Segment Open
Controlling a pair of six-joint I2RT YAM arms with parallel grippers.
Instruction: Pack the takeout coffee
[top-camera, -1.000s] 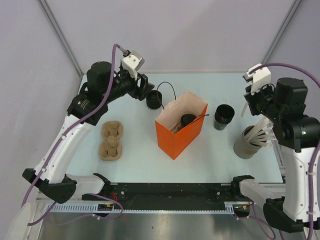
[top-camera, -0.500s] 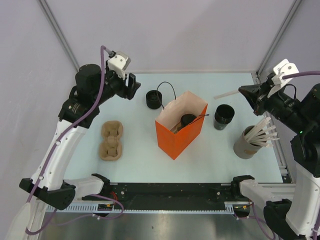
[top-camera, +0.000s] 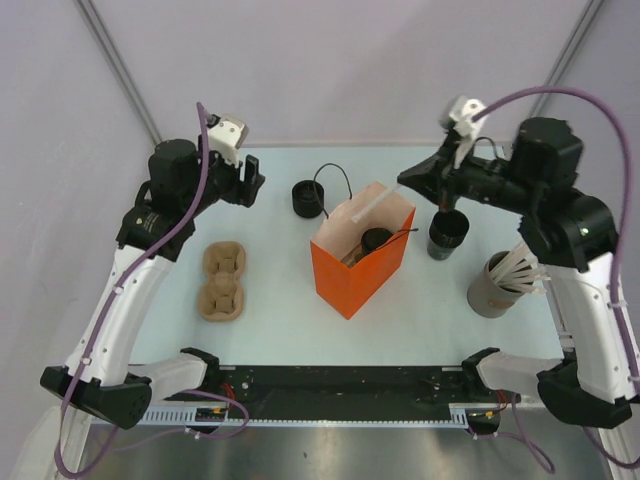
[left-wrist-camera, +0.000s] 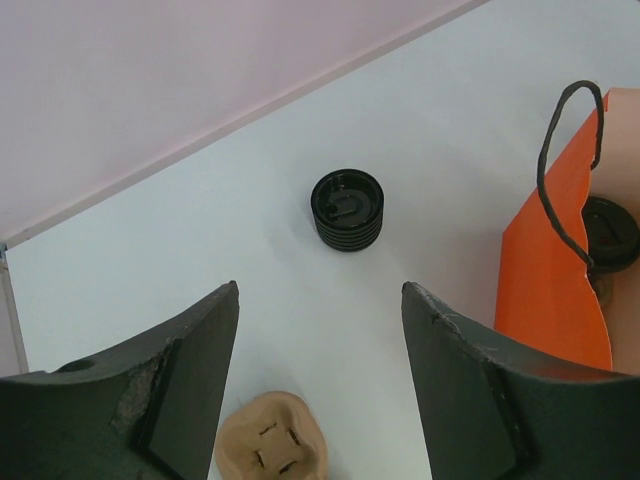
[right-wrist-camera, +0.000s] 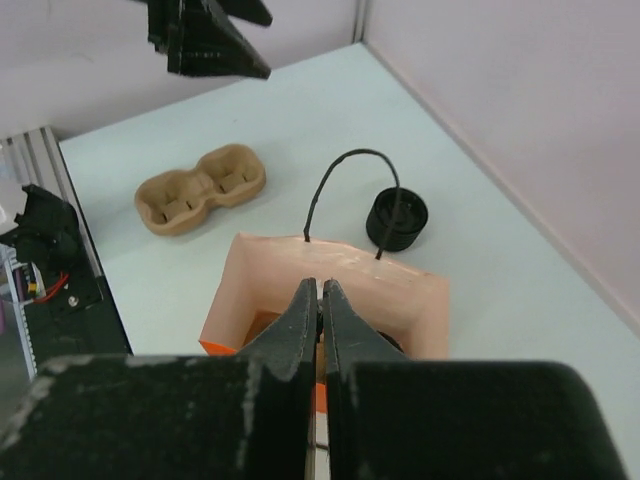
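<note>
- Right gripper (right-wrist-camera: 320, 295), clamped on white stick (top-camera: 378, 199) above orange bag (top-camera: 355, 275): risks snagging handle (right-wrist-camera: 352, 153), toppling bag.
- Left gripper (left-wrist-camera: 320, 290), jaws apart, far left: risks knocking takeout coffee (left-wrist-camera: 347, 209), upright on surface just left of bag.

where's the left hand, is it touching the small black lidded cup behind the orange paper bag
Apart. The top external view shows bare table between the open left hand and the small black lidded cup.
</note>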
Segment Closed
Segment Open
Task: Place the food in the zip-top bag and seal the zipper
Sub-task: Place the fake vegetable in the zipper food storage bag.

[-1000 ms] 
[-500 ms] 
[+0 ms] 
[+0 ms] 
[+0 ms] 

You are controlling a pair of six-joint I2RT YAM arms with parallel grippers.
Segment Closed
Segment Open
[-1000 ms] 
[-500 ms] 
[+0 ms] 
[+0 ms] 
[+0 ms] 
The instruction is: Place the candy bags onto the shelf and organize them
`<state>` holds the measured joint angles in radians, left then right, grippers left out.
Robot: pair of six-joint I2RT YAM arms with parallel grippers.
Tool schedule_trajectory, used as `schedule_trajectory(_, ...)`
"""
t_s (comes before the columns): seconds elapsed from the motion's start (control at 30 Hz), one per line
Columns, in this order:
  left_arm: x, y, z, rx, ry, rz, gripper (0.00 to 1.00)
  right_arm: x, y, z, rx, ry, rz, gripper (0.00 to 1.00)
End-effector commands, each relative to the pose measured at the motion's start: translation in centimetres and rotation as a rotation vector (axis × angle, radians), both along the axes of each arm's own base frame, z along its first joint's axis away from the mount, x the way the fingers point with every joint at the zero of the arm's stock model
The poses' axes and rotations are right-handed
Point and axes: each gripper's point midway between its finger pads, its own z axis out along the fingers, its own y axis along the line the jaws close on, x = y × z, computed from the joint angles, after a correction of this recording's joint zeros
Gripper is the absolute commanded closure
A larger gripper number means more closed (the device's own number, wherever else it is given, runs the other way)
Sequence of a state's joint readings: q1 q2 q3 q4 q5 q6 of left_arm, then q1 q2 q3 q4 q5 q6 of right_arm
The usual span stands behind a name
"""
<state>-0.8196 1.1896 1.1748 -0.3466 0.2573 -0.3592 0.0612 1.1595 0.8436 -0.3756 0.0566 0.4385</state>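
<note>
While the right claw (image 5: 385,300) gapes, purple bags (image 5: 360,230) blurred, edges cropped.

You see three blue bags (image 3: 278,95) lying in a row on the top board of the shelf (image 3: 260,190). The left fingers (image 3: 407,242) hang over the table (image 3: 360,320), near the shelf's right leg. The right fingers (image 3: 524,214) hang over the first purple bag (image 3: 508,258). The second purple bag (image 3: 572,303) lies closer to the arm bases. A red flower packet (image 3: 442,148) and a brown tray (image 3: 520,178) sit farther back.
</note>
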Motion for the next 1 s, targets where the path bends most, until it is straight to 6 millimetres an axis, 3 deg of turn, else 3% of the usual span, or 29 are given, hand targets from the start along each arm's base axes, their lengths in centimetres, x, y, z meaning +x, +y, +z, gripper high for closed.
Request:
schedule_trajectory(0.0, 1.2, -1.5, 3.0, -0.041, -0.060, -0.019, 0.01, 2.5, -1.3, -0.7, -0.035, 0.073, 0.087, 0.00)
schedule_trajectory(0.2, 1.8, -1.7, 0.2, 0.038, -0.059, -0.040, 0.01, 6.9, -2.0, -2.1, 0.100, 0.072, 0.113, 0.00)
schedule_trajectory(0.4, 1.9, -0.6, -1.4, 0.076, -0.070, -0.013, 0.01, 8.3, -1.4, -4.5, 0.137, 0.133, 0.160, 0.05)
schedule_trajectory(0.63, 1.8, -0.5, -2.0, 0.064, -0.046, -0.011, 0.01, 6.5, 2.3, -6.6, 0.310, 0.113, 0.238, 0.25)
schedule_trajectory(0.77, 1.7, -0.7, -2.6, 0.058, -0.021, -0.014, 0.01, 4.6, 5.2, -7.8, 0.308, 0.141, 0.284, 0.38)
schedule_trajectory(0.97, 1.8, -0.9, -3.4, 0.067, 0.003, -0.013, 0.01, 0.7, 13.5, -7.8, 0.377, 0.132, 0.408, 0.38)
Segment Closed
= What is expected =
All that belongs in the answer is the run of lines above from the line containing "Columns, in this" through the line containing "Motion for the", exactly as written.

= Solution to the problem =
Columns, in this order:
  left_arm: x, y, z, rx, ry, rz, gripper (0.00 to 1.00)
  right_arm: x, y, z, rx, ry, rz, gripper (0.00 to 1.00)
End-effector commands, each relative to the pose measured at the motion's start: translation in centimetres and rotation as a rotation vector (axis × angle, radians), both along the axes of each arm's own base frame, z along its first joint's axis away from the mount, x the way the fingers point with every joint at the zero of the arm's stock model
The poses' axes and rotations are right-handed
Point and axes: each gripper's point midway between its finger pads, its own z axis out along the fingers, its own y axis along the line the jaws close on, x = y × z, computed from the joint angles, after a correction of this recording's joint zeros
Gripper is the absolute commanded closure
A larger gripper number means more closed (the device's own number, wherever else it is given, runs the other way)
Sequence of a state's joint readings: q1 q2 q3 q4 q5 q6 of left_arm, then q1 q2 q3 q4 q5 q6 of right_arm
The usual span stands behind a name
"""
<state>-0.8196 1.1896 1.1748 -0.3466 0.2573 -0.3592 0.0612 1.1595 0.8436 -0.3756 0.0566 0.4385</state>
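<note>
While the right claw (image 5: 385,300) gapes, purple bags (image 5: 360,230) blurred, edges cropped.

You see three blue bags (image 3: 278,95) lying in a row on the top board of the shelf (image 3: 260,190). The left fingers (image 3: 407,242) hang over the table (image 3: 360,320), near the shelf's right leg. The right fingers (image 3: 524,214) hang over the first purple bag (image 3: 508,258). The second purple bag (image 3: 572,303) lies closer to the arm bases. A red flower packet (image 3: 442,148) and a brown tray (image 3: 520,178) sit farther back.
</note>
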Motion for the next 1 s, targets where the path bends most, until it is straight to 6 millimetres an axis, 3 deg of turn, else 3% of the usual span, or 29 are given, hand targets from the start along each arm's base axes, their lengths in centimetres, x, y, z meaning +x, +y, +z, gripper high for closed.

No more output remains.